### What the task asks
When you reach the line that contains "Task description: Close", begin copying exactly and continue through the last line below. Do not copy pictures.

### Records
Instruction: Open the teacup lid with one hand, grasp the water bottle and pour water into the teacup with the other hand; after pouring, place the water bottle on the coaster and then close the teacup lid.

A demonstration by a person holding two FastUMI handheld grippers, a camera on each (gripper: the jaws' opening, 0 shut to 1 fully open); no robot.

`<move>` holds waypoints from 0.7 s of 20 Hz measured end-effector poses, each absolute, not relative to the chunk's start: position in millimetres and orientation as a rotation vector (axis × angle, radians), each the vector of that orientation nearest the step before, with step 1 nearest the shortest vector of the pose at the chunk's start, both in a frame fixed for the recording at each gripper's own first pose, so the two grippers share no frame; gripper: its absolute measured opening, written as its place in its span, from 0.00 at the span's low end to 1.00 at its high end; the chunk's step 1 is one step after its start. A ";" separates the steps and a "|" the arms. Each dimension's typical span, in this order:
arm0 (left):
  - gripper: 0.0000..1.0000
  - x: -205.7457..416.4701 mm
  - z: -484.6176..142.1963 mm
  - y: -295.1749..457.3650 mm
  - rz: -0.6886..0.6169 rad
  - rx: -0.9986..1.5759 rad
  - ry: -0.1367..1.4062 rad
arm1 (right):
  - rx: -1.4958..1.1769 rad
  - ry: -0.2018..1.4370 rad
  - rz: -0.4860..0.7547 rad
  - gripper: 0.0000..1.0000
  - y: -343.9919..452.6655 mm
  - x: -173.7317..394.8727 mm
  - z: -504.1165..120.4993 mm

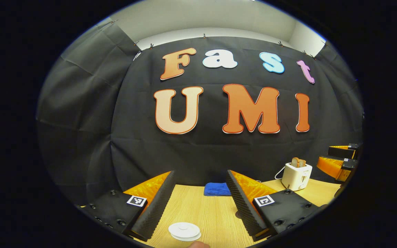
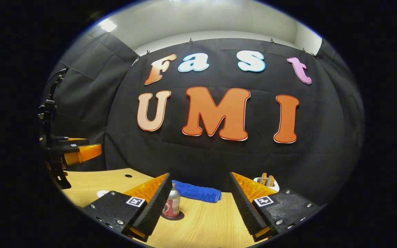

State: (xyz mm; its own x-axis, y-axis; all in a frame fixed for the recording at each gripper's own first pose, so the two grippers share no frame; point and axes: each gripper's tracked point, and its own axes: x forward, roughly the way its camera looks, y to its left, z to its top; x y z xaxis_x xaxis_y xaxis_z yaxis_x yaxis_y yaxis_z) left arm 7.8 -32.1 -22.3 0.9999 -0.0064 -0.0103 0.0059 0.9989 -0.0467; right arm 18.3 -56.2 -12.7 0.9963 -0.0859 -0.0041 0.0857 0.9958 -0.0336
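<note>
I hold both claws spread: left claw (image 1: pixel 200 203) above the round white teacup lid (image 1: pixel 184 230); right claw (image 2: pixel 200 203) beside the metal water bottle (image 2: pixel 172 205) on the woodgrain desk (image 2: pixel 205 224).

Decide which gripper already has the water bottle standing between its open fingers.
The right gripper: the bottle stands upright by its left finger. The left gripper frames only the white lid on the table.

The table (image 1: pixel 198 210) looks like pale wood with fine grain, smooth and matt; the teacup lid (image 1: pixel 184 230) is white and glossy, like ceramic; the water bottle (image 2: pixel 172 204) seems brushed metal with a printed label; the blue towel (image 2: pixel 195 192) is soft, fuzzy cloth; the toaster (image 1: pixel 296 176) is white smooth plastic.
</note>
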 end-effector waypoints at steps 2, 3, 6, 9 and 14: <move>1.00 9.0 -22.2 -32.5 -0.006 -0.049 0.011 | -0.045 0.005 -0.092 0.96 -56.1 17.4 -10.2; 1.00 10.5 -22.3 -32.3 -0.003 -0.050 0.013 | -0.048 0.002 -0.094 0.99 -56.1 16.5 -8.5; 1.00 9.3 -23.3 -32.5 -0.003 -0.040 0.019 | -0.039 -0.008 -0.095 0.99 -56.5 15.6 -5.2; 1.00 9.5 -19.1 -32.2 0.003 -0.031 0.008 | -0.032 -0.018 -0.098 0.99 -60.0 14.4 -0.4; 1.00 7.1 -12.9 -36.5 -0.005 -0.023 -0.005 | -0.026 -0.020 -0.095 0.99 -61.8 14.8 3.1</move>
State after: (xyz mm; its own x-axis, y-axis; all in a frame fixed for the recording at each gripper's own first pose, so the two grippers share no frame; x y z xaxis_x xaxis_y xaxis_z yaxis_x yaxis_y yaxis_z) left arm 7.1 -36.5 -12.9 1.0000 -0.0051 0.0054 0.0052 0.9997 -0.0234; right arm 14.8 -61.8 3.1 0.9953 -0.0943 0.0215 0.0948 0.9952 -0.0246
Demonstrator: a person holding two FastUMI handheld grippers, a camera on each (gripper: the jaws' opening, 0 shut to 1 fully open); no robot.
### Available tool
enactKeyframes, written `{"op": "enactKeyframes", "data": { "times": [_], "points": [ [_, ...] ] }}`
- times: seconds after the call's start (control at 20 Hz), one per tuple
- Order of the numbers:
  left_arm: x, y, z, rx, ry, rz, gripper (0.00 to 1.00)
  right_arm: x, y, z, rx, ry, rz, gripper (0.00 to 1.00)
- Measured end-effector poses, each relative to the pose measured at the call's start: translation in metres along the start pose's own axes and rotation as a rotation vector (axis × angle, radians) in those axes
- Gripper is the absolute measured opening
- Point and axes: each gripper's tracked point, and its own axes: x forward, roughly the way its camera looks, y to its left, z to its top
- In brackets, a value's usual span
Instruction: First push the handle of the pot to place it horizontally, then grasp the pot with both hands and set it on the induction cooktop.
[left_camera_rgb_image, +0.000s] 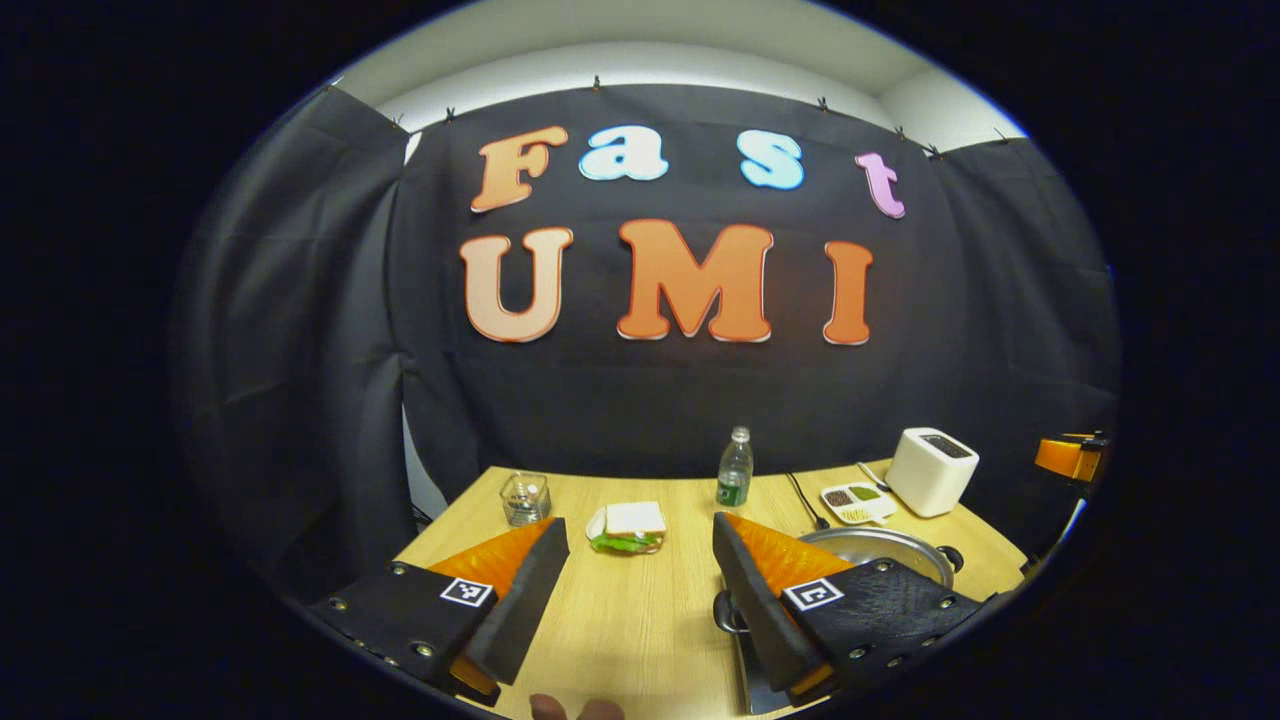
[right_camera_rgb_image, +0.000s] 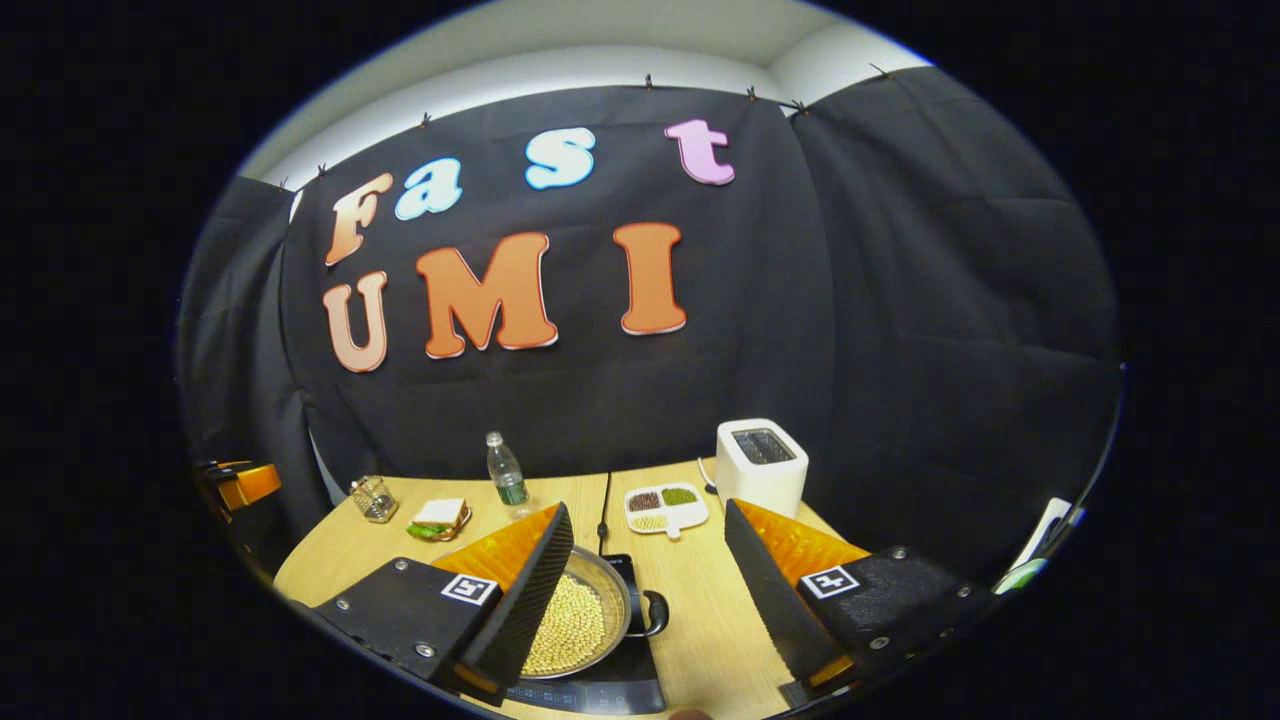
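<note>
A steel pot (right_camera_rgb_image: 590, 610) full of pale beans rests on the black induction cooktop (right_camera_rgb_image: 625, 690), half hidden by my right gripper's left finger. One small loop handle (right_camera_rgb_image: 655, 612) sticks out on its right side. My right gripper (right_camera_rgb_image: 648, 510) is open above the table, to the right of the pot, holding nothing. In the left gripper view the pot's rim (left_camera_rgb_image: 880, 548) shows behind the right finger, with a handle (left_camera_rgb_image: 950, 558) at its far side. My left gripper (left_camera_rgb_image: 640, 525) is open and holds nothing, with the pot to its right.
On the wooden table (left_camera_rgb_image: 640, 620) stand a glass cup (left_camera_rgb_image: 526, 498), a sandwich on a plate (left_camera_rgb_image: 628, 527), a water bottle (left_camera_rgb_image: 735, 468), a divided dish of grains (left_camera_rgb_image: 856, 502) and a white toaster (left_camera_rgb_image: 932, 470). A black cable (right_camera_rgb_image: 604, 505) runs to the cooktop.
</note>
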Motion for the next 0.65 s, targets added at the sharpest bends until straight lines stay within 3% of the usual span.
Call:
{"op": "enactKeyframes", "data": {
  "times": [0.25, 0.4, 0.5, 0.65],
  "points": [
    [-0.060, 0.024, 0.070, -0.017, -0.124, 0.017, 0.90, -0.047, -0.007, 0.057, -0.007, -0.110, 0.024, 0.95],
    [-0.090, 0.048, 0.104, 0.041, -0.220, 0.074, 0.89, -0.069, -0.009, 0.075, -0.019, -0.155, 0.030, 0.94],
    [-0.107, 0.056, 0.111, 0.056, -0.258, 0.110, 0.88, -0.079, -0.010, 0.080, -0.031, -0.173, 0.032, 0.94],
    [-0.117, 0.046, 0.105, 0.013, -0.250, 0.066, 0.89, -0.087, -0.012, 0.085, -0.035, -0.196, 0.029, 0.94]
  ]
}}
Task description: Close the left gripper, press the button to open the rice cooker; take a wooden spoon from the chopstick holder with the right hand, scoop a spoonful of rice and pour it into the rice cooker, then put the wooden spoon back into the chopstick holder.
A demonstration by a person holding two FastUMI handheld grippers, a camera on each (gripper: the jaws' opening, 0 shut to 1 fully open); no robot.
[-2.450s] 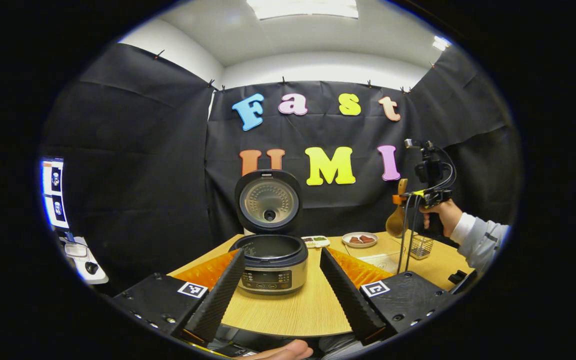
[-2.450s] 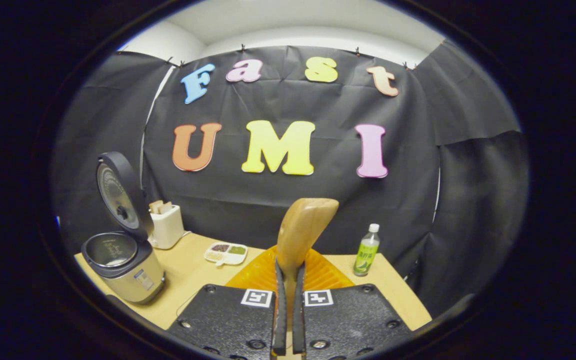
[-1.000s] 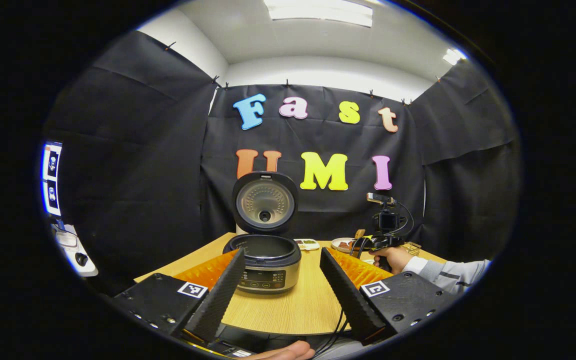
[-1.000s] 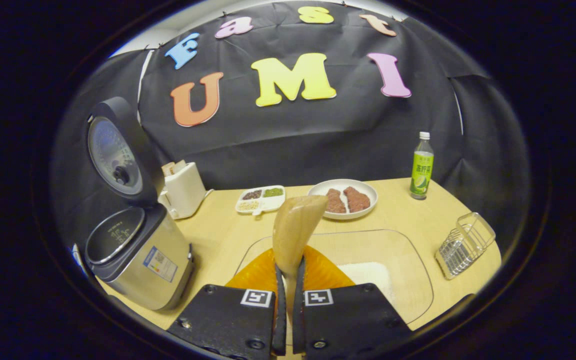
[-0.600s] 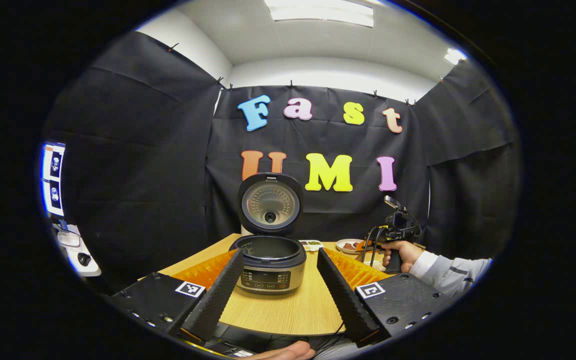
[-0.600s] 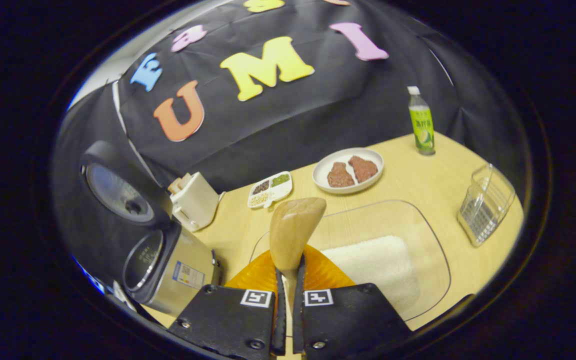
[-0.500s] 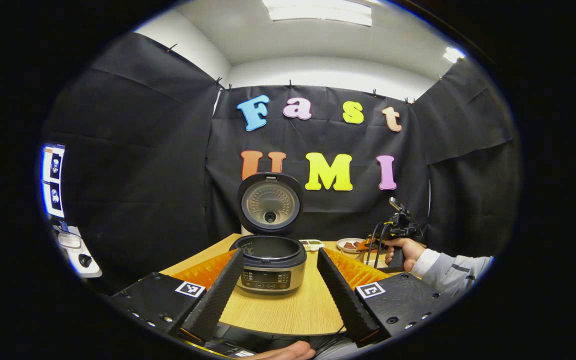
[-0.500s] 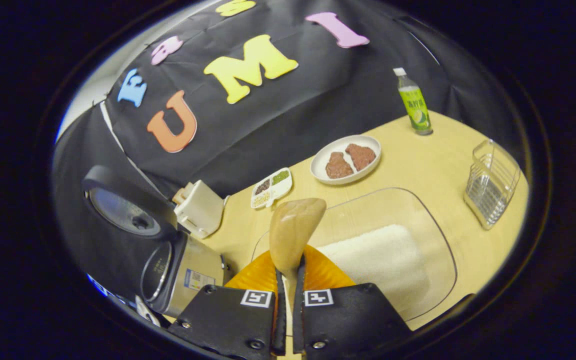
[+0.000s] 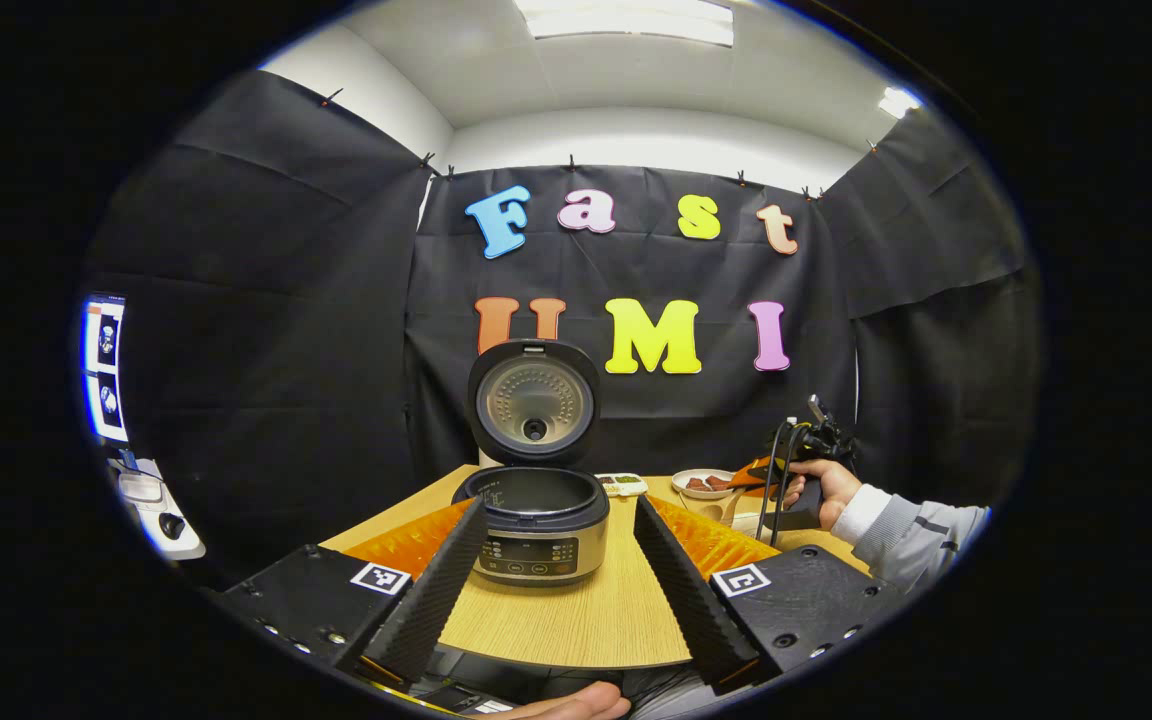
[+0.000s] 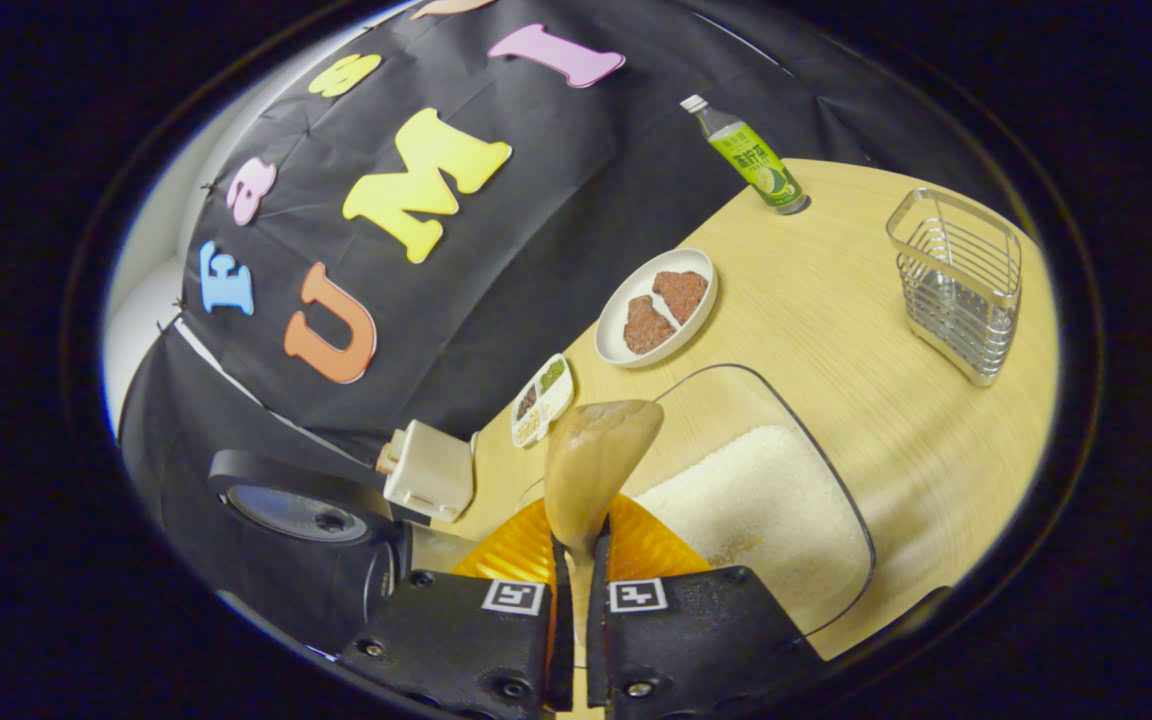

### Solved problem
Task description: Close the left gripper, press the button to open the rice cooker; take a wooden spoon from the chopstick holder with the right hand, scoop a spoonful of rice and pour it into the rice cooker, then put the wooden spoon back into the chopstick holder.
A demonstration by a person holding two FastUMI handheld grippers, a camera on each (gripper: the jaws' opening, 0 shut to 1 fully open); no robot.
[-2.450s] 
[-2.450s] 
[-1.000s] 
[-1.000s] 
[-0.600s] 
[-0.600s] 
[-0.500s] 
[-0.500s] 
[+0.000s] 
[+0.000s] 

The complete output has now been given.